Mainzer Rathaus wird saniert. Bürger sollen entscheiden

Mainz liegt nicht weit entfernt von Frankfurt a. M., hier wie dort wird gerade an der Stadtgeschichte gearbeitet. In Mainz aktuell mit einem Bürgerbegehren, in welchem die Stadt zum ersten Mal in ihrer Geschichte zum Votum bat: für oder wider die Erweiterung des Gutenberg Museums durch den „Bibelturm“. Der Entwurf kommt von DFZ Architekten, Hamburg, die Anfang 2017 einen europaweit ausgeschriebenen Architektenwettbewerb gewannen. Tatsächlich wird aber das Bürgerbegehren, das von einer Bürgerinitiative gegen den „Bibelturm“ initiiert wurde, von der Verwaltung der Stadt nicht akzeptiert. Zu spät komme der Einwand, der von knapp 10 000 Mainzer BürgerInnen unterstützt wird.

Damit wird das erste Bürgerbegehren die von der Stadt selbst initiierte Befragung der Bürger zur Zukunft des Mainzer Rathauses werden. Der Bau aus den frühen 1970er-Jahren – nach einem Entwurf von Arne Jacobsen mit Otto Weitling – ist in die Jahre gekommen, längst überfällige Sanierungen stehen an. In Steinwurfweite des „Bibelturm“-Projekts, also mitten in der Altstadt und spektakulär auf dem westlichen Ufer des Rheins positioniert, war der Rathausbau schon seit vielen Jahren für eine umfassende Sanierung vorgesehen. Immerhin gab es eine Kostenschätzung und eine Kostendeckelung: 50 Mio. € dürfen es werden, mehr nicht.

2016 wurde dann ein Gutachterverfahren eingeleitet, das agn Niederberghaus & Partner aus Ibbenbüren für sich entschied. Zwei zentrale Erkenntnisse beinhaltete das Gutachten: Zum ersten kommt es zu dem Schluss, dass eine Sanierung kostengünstiger werde, als ein Neubau. Zum anderen: 50 Mio.€ reichen nicht. Was auch daran liegen mag, dass die Sanierer mehr wollen, als bloß das festhalten, was ist. Und sie haben Recht mit ihren Vorschlägen, das Rathaus mit seiner dezidiert öffentlichen Funktion, wie sie schon in der Wettbewerbsauslobung 1967 gefordert war, zu erhalten und zu stärken. So planen agn neben der energetischen wie technischen Sanierung ein zentrales, tageslichthelles Rathausforum und ein „Rathausdach“ mit Café als Aussichtsplattform. Hinzu kommt u. a. die Absenkung der Rathausterrasse zur besseren Anbindung an den Stadtraum ohne dabei die von Jacobsen gesetzte städtebauliche Ensemblekonstellation infrage zu stellen.

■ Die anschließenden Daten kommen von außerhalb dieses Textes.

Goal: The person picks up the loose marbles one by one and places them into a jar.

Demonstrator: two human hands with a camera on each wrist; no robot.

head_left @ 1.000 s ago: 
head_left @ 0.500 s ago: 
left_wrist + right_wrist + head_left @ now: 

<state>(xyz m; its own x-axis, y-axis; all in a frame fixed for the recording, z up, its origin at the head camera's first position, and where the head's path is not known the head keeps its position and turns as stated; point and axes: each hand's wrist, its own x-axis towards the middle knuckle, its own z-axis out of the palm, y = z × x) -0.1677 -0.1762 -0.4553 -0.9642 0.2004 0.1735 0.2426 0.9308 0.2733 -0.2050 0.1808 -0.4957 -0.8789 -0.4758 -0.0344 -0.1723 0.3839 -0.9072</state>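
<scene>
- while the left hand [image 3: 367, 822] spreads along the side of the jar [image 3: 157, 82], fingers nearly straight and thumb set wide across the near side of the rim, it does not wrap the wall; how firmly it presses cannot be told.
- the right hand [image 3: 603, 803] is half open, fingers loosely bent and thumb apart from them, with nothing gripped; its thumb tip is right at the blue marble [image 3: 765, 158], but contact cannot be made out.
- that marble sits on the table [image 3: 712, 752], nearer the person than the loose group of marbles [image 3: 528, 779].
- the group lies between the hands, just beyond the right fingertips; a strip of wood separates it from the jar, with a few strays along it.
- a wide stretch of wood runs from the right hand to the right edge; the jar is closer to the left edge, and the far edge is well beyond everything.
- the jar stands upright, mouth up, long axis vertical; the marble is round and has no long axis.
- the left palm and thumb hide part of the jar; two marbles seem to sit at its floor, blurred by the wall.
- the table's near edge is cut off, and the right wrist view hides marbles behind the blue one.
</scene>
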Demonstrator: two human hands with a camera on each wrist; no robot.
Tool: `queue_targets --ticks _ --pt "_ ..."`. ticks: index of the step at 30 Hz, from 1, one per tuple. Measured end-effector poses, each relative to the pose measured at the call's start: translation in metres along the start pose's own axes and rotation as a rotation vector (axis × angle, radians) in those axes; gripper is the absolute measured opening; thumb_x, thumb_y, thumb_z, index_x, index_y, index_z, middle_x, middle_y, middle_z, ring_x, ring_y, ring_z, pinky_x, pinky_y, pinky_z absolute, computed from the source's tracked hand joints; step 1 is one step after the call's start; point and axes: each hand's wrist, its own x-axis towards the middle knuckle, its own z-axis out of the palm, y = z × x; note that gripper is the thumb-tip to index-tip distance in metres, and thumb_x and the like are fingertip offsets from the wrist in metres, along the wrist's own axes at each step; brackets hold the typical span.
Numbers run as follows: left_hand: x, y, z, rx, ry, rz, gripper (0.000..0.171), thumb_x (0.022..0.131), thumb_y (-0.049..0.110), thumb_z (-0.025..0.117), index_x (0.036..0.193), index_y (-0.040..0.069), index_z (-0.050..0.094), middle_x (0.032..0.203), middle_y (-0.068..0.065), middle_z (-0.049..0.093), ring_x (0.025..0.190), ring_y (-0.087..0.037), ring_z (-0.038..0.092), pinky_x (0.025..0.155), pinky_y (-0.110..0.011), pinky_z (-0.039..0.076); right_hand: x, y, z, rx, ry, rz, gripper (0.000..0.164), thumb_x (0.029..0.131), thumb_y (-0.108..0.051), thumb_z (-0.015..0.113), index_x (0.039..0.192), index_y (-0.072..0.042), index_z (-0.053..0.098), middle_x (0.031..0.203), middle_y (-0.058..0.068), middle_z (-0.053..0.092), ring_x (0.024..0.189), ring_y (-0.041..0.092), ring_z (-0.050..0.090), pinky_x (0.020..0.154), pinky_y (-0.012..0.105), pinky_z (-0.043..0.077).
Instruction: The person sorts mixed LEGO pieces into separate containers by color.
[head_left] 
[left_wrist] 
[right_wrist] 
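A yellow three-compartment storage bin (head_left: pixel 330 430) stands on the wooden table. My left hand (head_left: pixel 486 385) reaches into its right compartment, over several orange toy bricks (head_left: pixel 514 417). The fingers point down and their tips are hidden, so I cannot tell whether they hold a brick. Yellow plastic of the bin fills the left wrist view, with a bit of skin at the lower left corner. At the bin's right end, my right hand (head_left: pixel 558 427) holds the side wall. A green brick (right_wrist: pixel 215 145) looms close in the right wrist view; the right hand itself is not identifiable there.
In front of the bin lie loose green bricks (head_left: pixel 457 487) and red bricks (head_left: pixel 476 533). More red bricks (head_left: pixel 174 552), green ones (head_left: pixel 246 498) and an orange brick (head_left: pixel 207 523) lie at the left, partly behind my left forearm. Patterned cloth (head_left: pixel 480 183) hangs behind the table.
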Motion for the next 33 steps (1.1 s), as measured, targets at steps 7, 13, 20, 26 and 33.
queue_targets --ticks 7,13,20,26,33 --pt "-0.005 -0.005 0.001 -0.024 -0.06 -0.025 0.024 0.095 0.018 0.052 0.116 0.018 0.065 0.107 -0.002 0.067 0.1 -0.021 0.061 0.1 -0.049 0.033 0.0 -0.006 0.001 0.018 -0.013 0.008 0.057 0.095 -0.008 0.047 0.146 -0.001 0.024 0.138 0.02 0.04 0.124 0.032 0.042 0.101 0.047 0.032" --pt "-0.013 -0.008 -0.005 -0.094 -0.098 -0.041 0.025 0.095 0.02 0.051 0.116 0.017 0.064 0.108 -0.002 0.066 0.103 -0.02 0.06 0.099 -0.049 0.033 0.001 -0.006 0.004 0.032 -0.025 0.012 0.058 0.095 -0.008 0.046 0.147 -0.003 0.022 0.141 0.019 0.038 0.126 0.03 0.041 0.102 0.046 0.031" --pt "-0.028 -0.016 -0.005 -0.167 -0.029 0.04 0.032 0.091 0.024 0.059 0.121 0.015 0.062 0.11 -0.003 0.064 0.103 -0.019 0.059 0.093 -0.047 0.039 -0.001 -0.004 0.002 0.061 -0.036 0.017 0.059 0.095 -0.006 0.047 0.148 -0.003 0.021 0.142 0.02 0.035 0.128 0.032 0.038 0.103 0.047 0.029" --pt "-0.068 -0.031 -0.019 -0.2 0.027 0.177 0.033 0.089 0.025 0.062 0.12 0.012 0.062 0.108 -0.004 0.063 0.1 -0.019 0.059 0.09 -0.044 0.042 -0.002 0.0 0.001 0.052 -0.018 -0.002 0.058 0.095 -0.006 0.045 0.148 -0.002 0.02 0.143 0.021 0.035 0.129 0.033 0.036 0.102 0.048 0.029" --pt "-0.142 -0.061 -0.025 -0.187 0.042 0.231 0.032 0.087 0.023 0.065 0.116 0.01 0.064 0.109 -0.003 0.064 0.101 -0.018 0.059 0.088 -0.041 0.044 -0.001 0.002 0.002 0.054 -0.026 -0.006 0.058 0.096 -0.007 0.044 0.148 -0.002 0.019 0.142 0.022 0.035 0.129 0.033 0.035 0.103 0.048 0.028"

Weil die Stadt nun vor der Sprengung des „Finanz-Deckels“ steht, möchte sich ihr Oberbürgermeister, Michael Ebling (SPD), nun also in der Bürgerschaft rückversichern. Was aber geschieht – und das ist beinahe zu vermuten – wenn sich die Bürger gegen die Mehrkosten/Sanierung/Aktualisierung aussprechen? Es würde ein Foyer mit regelmäßig kuratierten Ausstellungen wegfallen, ebenso ein Versammlungssaal. Und nicht zuletzt die Atmosphäre in einem Bau mit Geschichte, denn vor diesem war Mainz jahrhundertelang ohne Rathaus. Die mitregierenden Grünen sind sich wegen des Bürgerentscheids noch nicht einig, die FDP will ihn. Dem OB ist ein Funktionieren der Verwaltung oberstes Gebot, was, mit Blick auf die durch Vernachlässigung herbeigezwungene Bauschadenmenge keine gute Prognose für den Bau darstellt, dessen Fertigstellung sein Architekt, Arne Jacobsen, nicht mehr miterleben konnte. An seinem fünfzigsten Todestag, am 24. März 2021, sollte sich die Stadt aber nicht die Blöße geben … Die Architektenkammer fordert schon mal einen „Brexit Mainzer Rathaus“. Was genau sie damit meint, ist allerdings nur zu vermuten. Be. K.